# Opinion on this breeding



## BadLieutenant (May 9, 2010)

Dam

Dixi Z Heritage Acres - German shepherd dog


Sire

Hill ze Slovanskeho domu - German shepherd dog


----------



## cliffson1 (Sep 2, 2006)

PM me and I will tell you what I think


----------



## W.Oliver (Aug 26, 2007)

Would like to have read your comments Cliff..........


----------



## BlackGSD (Jan 4, 2005)

W.Oliver said:


> Would like to have read your comments Cliff..........


Same here.


----------



## GSDElsa (Jul 22, 2009)

That's kind of mean of Cliff!


----------



## Emoore (Oct 9, 2002)

Yeah! How are us newbs supposed to learn?


----------



## cliffson1 (Sep 2, 2006)

Contrary to what some may believe, I am NOT a mean person In this case some of the things I was going to say was negative and I don't know if the person has brought a puppy or ordered a puppy out of this breeding. Will answer the pm and as long as the OP doesn't mind, I have no problem.


----------



## Doc (Jan 13, 2009)

Cliff, u ain't mean. Anybody from Moore County NC will tell you that! When you coming home? It's time for you and me to get to work!


----------



## cliffson1 (Sep 2, 2006)

:wub:


----------



## Doc (Jan 13, 2009)

I've got Numann's Jim (6546/54 KKl1) and Lothario of Heinerberg (graceful, fluid movement) bloodlines to get us started ....


----------



## BadLieutenant (May 9, 2010)

Here is the PM Cliff sent me...Thanks Cliff for the great info.

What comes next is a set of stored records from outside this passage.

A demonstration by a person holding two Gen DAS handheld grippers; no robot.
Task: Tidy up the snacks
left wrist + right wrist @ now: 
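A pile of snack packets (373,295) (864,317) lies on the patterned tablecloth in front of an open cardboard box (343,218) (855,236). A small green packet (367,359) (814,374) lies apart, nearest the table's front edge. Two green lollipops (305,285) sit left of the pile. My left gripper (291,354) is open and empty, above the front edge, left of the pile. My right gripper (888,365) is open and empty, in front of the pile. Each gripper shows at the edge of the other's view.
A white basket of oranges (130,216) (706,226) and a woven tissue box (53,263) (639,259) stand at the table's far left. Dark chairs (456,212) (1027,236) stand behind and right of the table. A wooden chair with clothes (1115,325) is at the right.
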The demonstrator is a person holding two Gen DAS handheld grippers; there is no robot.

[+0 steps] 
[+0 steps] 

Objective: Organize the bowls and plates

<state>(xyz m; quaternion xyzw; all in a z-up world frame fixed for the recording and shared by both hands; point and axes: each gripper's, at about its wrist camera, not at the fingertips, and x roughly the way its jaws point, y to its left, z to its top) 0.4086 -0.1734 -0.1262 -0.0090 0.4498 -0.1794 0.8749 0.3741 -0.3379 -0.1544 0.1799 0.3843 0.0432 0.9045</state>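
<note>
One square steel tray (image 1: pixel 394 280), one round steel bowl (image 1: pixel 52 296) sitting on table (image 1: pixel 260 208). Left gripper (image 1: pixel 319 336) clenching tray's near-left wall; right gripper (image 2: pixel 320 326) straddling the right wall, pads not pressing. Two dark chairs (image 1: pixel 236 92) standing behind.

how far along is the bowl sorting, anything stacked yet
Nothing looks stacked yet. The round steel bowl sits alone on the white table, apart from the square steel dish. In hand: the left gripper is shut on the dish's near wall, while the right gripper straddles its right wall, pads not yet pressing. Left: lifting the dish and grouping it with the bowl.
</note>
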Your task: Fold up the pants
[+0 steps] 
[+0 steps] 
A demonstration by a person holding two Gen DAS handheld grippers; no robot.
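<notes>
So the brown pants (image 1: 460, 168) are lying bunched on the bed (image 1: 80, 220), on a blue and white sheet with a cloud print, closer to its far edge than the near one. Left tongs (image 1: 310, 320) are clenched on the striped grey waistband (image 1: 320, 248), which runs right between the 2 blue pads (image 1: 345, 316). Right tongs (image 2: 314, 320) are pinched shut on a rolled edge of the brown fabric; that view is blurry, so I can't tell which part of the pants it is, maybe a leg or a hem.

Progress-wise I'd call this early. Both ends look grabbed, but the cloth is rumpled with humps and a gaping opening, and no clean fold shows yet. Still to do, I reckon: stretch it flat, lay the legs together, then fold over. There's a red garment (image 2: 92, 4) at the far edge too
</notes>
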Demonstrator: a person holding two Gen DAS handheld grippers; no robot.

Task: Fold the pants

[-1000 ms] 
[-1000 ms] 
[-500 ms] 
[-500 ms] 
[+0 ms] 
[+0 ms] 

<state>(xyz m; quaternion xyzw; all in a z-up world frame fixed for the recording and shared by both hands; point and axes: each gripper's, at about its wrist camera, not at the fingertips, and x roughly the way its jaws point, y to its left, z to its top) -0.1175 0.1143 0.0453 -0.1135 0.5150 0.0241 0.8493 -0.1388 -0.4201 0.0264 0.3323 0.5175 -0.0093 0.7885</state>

Hi, I will be honest and frank about this breeding from my perspective, The mother, Dixi, is a dog that I would not want a puppy out of because of "hips". This dog is linebreed 4 times in five generations on Klara z PS. Klara is a very controversial dog that is in some of the strongest Czech dogs of the last 25 years. She had super temperment and more importantly produced super temperment. She is in the pedegree of great dogs like Grim, Omar, and Kaso. On the other side, Klara was mildly dysplastic and also threw dysplasia. To have her four times in a pedegree in five generations is asking for trouble hipwise. Good working quality...yes...hips...no. I don't want to see a dog linebreed on Klara, or on Omar. Dixie is 3-4 on Omar. 

On the other side, Hill has a pedegree to to die for in terms of his hips and temperment. Titus and Norbo are known strong hip producers and great temperment producers. All in all this breeding would have fabulous temperment but the hip element of the dam is just too iffy. JMO. Cliff.



Just a FYI....I have a 14 month old female from this breeding. She does have an unbelieveable temperment and and so far no signs of HD although Cliff has me a little worried. Without a doubt, the best dog i have ever had. Once again, thanks Cliff for the info.


----------



## cliffson1 (Sep 2, 2006)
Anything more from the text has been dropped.